I suppose it should make me feel self-conscious — or at the very least, make me aware of my own mortality.

But every so often, when I’m getting my hair cut and the stylist sticks the tip of the clippers in my ear to shear off the stray elongated hair or two, I don’t really think much about it.

Yes, I’m at the age where I have strands of hair crawling out of my ears.

Big deal.

To tell you the truth, I intentionally keep them long, too, just to get that warm fuzzy feeling of having the stylist stick the tip of the clippers in my ear.

Yes, I’m a dirty old man.

Big deal.

Like I said, I suppose it should make me feel self-conscious, like the time — and I’ll try not to get overly gross here — that I very briefly dated this girl in college and while kissing in my dorm room, she abruptly stuck her tongue in my ear.
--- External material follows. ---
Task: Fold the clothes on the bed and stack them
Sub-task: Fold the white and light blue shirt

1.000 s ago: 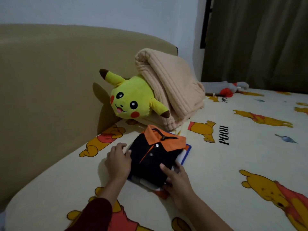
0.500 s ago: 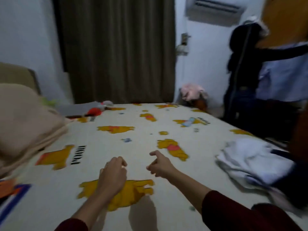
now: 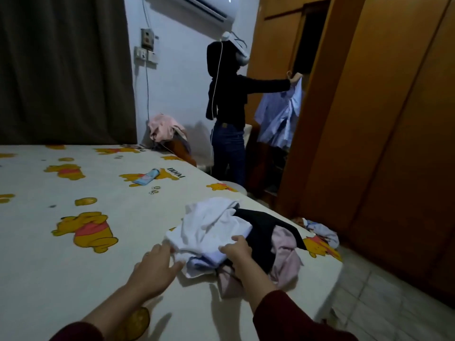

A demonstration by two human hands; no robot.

“Ooh,” I giggled, “I like that!”

“All guys do,” she responded matter-of-factly.

Now that made me feel weird, as I distinctly remember thinking right then and there, “My God. How many ears has this woman licked?”

But having my ear hair sheared off by a complete stranger is no biggie. It’s life.
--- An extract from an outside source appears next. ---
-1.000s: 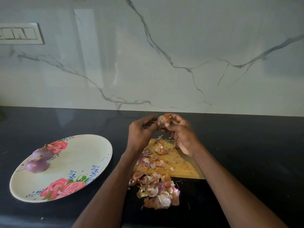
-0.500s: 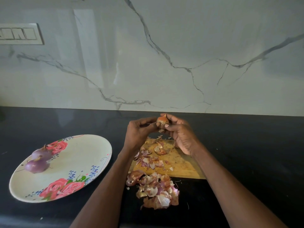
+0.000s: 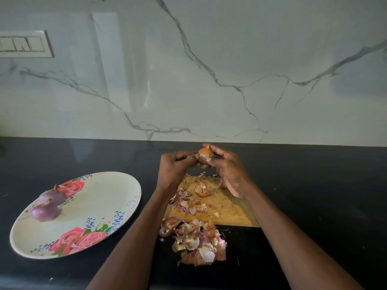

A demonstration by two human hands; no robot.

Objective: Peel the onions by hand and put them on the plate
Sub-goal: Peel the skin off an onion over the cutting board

In fact, very few things make me feel like I’m actually going through the process of aging.

I still feel 17. If it weren’t for this sorry excuse of a beard — after three years, I still can’t get the mustache to connect to the rest of it — I’d still look 17.
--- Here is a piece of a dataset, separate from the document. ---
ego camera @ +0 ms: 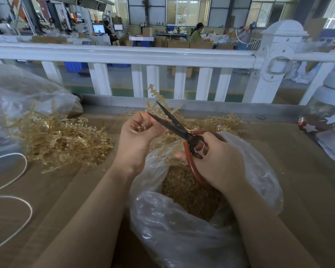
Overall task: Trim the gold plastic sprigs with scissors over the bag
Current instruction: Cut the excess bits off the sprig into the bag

But once in awhile, I’ll come across something that reminds me that I am, indeed, aging.

Rapidly.

On a recent road trip to visit family in Iowa, I turned the radio to a familiar Des Moines station, but was surprised to hear John Waite’s 1984 song “Missing You.”

“Hmm,” I thought to myself, “they must have changed formats.”

I thought about switching stations — do I sound like a John Waite fan? — but my wife already was singing along.

And then we heard it.

This was, in fact, the same station it’d always been.

It was still the “oldies” station.

I turned to that station expecting to hear stuff like “My Girl” or “Jumpin’ Jack Flash” and instead got “Sunglasses at Night.”

“How can this be an oldie?!” I complained. “We were alive when this song came out.”

I answered my own question later on in the trip when, passing through Indianapolis on the way back to Springfield, we came across a station doing an “all ’80s weekend.”

We knew every song, and each one came with some sort of recollection.

“Oh, I remember couple-skating to this one,” I yelled out when a really awful Chicago power-ballad came on.

“Oh, I remember trying and trying to tape this one off the radio,” I exclaimed as we drove down I-70 singing Poison’s “Talk Dirty to Me.”

We were all smiles as we thought back to a past that always seems better than the present.

And like the Grinch’s heart, my ear hair grew three sizes that day.